• [TASK GOAL] Below are lines of data; restate word for word those running from the line containing "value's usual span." to the line containing "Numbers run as", inclusive, and no others.

• [GIVEN MATERIAL]
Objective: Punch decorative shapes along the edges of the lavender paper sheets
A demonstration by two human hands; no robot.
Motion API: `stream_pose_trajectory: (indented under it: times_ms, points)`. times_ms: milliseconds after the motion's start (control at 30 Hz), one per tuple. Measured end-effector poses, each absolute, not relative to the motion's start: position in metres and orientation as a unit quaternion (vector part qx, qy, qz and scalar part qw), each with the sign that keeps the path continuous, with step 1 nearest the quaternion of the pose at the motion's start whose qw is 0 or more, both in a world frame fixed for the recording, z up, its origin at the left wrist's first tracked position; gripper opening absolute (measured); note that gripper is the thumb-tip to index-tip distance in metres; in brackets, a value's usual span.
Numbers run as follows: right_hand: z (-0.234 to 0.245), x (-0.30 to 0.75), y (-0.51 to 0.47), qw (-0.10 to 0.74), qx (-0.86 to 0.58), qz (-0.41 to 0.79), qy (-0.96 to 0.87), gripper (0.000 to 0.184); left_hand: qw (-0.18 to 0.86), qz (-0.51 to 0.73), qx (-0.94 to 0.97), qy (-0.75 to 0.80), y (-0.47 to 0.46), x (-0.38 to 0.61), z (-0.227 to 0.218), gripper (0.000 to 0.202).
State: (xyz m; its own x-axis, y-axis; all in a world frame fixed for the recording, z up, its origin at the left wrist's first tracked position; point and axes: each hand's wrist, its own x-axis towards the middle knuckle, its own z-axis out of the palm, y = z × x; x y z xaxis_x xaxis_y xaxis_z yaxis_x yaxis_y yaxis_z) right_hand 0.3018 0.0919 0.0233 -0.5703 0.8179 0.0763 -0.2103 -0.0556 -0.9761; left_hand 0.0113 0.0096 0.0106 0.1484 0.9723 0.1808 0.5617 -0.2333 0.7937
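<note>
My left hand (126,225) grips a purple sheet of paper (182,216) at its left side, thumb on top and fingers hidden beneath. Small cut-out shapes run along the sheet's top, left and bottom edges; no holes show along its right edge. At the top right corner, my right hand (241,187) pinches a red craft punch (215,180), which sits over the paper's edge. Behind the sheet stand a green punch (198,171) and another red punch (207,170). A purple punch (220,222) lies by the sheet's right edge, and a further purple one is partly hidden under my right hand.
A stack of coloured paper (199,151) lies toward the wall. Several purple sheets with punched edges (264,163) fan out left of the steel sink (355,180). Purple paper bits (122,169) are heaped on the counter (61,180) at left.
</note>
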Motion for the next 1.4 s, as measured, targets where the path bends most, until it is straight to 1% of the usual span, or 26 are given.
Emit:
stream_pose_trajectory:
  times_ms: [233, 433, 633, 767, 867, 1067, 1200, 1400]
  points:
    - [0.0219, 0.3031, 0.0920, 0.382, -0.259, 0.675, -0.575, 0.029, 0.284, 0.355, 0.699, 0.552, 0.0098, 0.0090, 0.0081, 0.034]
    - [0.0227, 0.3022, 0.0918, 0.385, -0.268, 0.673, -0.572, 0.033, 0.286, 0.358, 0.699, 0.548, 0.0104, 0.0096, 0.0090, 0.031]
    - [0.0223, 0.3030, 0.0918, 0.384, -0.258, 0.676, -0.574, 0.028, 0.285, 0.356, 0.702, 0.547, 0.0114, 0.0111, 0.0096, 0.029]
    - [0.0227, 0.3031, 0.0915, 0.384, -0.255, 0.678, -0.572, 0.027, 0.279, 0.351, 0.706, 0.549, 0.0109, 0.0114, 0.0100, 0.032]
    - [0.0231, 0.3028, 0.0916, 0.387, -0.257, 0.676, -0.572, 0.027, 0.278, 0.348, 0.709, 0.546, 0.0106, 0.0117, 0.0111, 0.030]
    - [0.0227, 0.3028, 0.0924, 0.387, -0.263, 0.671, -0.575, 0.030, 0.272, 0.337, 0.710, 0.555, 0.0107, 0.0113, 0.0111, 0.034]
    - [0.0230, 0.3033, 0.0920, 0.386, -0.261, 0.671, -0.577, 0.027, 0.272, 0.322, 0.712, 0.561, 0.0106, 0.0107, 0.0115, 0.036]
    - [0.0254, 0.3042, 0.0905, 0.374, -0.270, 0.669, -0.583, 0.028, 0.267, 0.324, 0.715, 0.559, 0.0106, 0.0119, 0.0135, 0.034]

• [ANSWER TO THIS EXERCISE]
Motion API: `stream_pose_trajectory: (indented under it: times_ms, points)`. times_ms: milliseconds after the motion's start (control at 30 Hz), one per tuple. Measured end-effector poses, each absolute, not relative to the motion's start: position in metres and orientation as a unit quaternion (vector part qx, qy, qz and scalar part qw), each with the sign that keeps the path continuous, with step 1 nearest the quaternion of the pose at the motion's start whose qw is 0 or more, both in a world frame fixed for the recording, z up, its origin at the left wrist's first tracked position; gripper opening absolute (measured); note that gripper is the thumb-tip to index-tip distance in metres; in brackets, a value's usual span.
Numbers run as follows: right_hand: z (-0.234 to 0.245), x (-0.30 to 0.75), y (-0.51 to 0.47), qw (-0.10 to 0.74), qx (-0.86 to 0.58), qz (-0.41 to 0.79), qy (-0.96 to 0.87), gripper (0.000 to 0.184); left_hand: qw (-0.18 to 0.86), qz (-0.51 to 0.73), qx (-0.94 to 0.97), qy (-0.75 to 0.80), y (-0.47 to 0.46), x (-0.38 to 0.61), z (-0.227 to 0.218), gripper (0.000 to 0.202).

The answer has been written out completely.